> [Task details]: For the material that follows, return exactly the lines from the one with "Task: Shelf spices" through the one with "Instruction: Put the", both ends included.

----

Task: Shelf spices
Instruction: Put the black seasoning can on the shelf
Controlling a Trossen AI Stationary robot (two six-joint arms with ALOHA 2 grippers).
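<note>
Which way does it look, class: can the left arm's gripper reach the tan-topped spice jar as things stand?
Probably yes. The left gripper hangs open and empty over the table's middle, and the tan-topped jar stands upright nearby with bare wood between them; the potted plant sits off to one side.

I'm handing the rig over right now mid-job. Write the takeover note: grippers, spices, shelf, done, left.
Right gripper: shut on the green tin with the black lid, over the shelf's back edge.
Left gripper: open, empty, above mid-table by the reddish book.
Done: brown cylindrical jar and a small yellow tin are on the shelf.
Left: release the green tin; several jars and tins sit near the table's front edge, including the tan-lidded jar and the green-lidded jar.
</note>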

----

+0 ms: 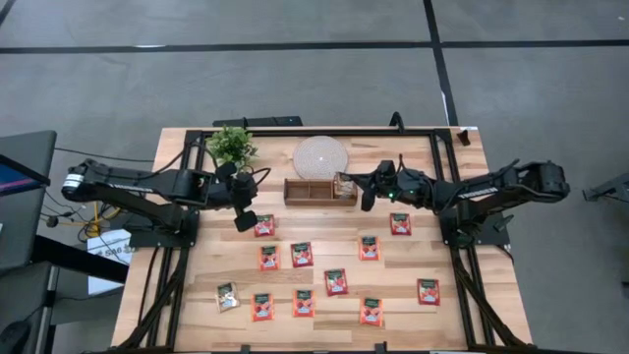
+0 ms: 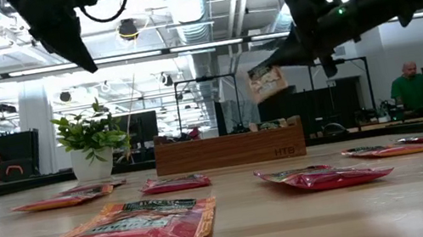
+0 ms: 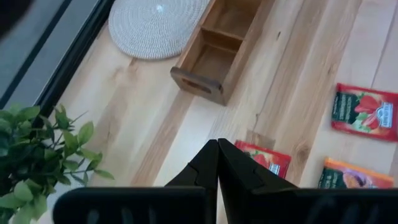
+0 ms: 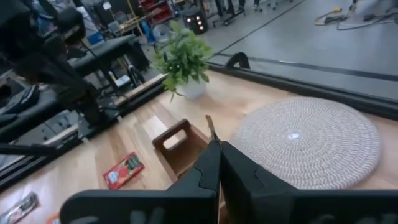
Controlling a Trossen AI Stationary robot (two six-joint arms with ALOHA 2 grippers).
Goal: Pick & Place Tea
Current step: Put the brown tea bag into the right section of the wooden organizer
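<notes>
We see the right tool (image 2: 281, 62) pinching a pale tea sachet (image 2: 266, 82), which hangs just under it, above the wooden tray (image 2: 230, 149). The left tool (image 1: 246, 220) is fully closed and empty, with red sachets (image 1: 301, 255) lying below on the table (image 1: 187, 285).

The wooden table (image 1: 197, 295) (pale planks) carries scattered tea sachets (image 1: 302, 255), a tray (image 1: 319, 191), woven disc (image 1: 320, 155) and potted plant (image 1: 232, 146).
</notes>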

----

> [Exercise output]:
Task: Shelf spices
Instruction: Put the black seasoning can on the shelf

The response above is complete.